RicoSuter / NJsonSchema

JSON Schema reader, generator and validator for .NET
http://NJsonSchema.org
MIT License
1.4k stars 535 forks source link

oneOf validation failing with valid data #1596

Open Droxx opened 1 year ago

Droxx commented 1 year ago

I have discovered an interesting problem in NJsonSchema validation.

For some context, I am using NJsonSchema to validate data coming in from a json-forms implementation. I won't include my exact schema and data here, but I wrote a unit test and managed to replicate this behavior with some test data, please see below:

Schema:

{
  "type": "object",
  "required": [
    "USER"
  ],
  "properties": {
    "$schema": {
      "type": "string"
    },
    "USER": {
      "type": "string"
    },
    "PASSWORD": {
      "type": "string"
    },
    "SINGLE_CHOICE": {
      "type": "string",
      "title": "Single choice",
      "description": "Some description",
      "oneOf": [
        {
          "const": "Yes",
          "title": "Yes"
        },
        {
          "const": "No",
          "title": "No"
        }
      ]
    },
    "MULTI_CHOICE": {
      "type": "array",
      "title": "Multi choice",
      "description": "Some description",
      "uniqueItems": true,
      "items": {
        "type": "string",
        "oneOf": [
          {
            "const": "A",
            "title": "A"
          },
          {
            "const": "B",
            "title": "B"
          },
          {
            "const": "C",
            "title": "C"
          }
        ]
      }
    }
  },
  "additionalProperties": false
}

Data:

{
  "$schema": "./schema.json",
  "USER": "value",
  "SINGLE_CHOICE": "Yes",
  "MULTI_CHOICE": ["A", "C"] 
}

Using NJsonSchema fails to validate this data, specifically on the oneOf properties. Each time I get an error back from the validator saying that the provided data is not oneOf the available options. Json validation failed: NotOneOf: #/SINGLE_CHOICE I have run the above example through NewtonSoft's own validator, and it passes validation. However, the nuget package (10.9.0), fails.

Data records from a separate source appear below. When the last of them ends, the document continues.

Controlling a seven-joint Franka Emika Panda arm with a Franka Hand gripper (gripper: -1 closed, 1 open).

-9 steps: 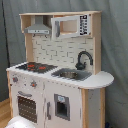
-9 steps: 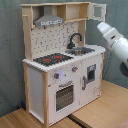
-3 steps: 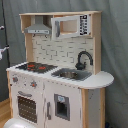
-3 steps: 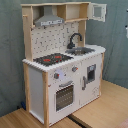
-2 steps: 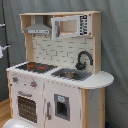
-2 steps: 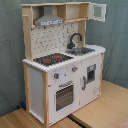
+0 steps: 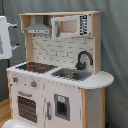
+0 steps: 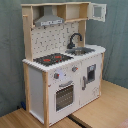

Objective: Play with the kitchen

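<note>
One kitchen [image 7: 57, 75] [image 8: 65, 65] stands upright on the wooden floor [image 8: 100, 112], tallest vertically, its front facing the first exterior view's lower left, while a white arm part [image 7: 5, 37] hangs beside it, grip state impossible to tell.

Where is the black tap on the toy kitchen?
The black faucet curves over the sink, toward the first exterior view's right, beside the stovetop. In the second exterior view it stands behind the sink, under the open upper shelf.
</note>
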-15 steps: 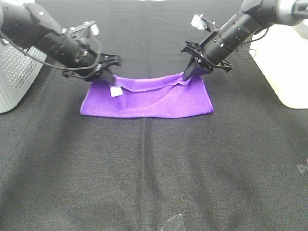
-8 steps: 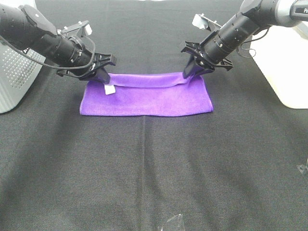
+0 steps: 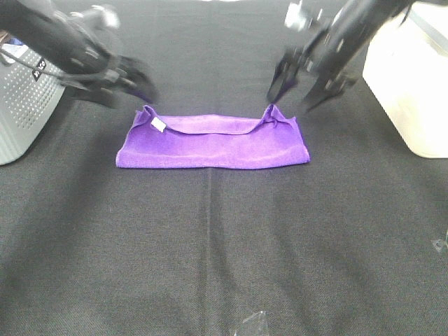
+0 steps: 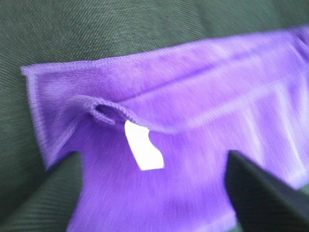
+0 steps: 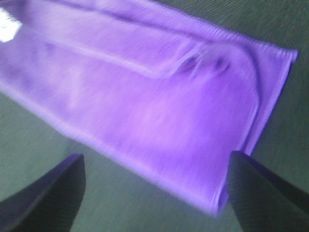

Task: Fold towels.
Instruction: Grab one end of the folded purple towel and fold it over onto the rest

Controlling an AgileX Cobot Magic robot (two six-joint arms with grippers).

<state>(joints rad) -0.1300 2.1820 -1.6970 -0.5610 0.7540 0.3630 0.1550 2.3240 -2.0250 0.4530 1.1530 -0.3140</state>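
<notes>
The purple towel lies folded in half as a wide strip on the black tablecloth, its white tag at the back left corner. Both back corners are slightly rumpled. My left gripper is open and empty, raised just behind the left corner, and blurred by motion. My right gripper is open and empty above and behind the right corner. In the left wrist view the towel and tag lie below the open gripper. In the right wrist view the towel lies below the open gripper.
A grey perforated box stands at the left edge. A white container stands at the right. A small clear plastic piece lies at the front edge. The black cloth covers the table.
Both grippers have let go of the towel's back corners, opened, and pulled up and back. The top layer has dropped onto the lower one.
</notes>
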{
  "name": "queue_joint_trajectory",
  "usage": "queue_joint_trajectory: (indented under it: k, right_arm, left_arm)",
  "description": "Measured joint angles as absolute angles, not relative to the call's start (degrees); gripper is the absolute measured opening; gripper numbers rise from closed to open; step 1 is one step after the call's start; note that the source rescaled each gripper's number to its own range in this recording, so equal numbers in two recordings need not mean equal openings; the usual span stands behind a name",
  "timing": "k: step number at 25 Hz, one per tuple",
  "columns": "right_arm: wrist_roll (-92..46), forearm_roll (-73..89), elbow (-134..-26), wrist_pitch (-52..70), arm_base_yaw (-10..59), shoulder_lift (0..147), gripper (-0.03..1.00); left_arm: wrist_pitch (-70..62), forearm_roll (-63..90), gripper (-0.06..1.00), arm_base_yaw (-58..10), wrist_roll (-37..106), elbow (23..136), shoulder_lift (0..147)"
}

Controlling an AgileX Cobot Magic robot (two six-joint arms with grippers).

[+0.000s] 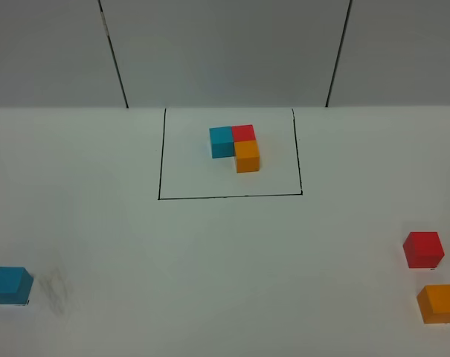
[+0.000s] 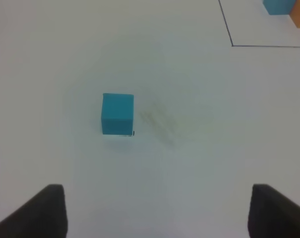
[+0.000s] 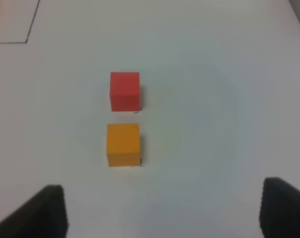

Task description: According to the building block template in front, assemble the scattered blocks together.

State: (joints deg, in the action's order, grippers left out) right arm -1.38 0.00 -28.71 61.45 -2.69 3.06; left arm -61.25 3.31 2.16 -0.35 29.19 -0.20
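Blue cube (image 1: 10,285) sits at the counter's (image 1: 210,282) front left, ahead of the left hand (image 2: 158,212), which is spread wide and empty. Template trio (image 1: 236,146) lies centred in the black frame (image 1: 159,156). Red cube (image 1: 423,249) and orange cube (image 1: 439,303) sit far right, slightly apart, orange nearer the right hand (image 3: 162,212), which is released and empty. Hands appear only in the wrist views, as dark fingertips cut off at the edge.

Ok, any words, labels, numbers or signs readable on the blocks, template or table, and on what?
None readable. The loose blue cube, red cube and orange cube have plain faces, as does the template. The black rectangle on the table is only a drawn line. Tiny dark specks at the cubes' bases are too small to read.
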Motion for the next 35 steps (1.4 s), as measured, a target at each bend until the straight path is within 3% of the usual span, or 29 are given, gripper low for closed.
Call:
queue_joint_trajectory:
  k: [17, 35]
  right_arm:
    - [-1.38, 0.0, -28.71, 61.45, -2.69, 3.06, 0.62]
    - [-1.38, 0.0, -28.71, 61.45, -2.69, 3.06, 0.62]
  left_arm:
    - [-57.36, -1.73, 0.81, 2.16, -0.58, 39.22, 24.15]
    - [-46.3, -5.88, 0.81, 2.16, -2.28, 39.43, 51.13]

I stepped through the validation code in order to try diagnosing this and I noticed that the oneOf options in the Schema object are stored in the ExtensionData property, which is never checked during validation, so every provided option matches, this, then causes a failure in the oneOf validator, since it's not getting any fails (the oneOf validation code returns valid only if there are n-1 errors, where n is the number of oneOf options)

        private void ValidateOneOf(JToken token, JsonSchema schema, string propertyName, string propertyPath, List<ValidationError> errors)
        {
            if (schema._oneOf.Count > 0)
            {
                var propertyErrors = schema._oneOf.ToDictionary(s => s, s => Validate(token, s)); <--- In my example, validate always has 0 errors
                if (propertyErrors.Count(s => s.Value.Count == 0) != 1)
                {
                    errors.Add(new ChildSchemaValidationError(ValidationErrorKind.NotOneOf, propertyName, propertyPath, propertyErrors, token, schema));
                }
            }
        }

I believe this is a bug in the nuget package, since I have validated this data online using newtonsoft. JsonSchema.Net also correctly validates this data.

mindisk commented 11 months ago

Are there any news regarding this issue?

From react-json-schema-forms V5 the enumName will be taken on a depreciation path (https://rjsf-team.github.io/react-jsonschema-form/docs/migration-guides/v5.x%20upgrade%20guide/#non-standard-enumnames-property).

The oneOf will be the new way of defining Enum values and names. Thus, this bug becomes blocker for future react-json-schema-forms upgrades.

Droxx commented 11 months ago

Unfortunately due to this issue being a blocker, I had to migrate my software over to JsonSchema.net. So I have not investigated any further.

mindisk commented 11 months ago

A walkaround seem to be to use anyOfwhen defining constants

"anyOf": [
    {
       "const": "A",
        "title": "A"
    },
    {
       "const": "B",
       "title": "B"
    },
    {
       "const": "C",
       "title": "C"
    }

According to react-json-schema-forms documentation it is also a viable option and produces same result. At least it worked for me and the validation worked. Well, at least it seems so, for now.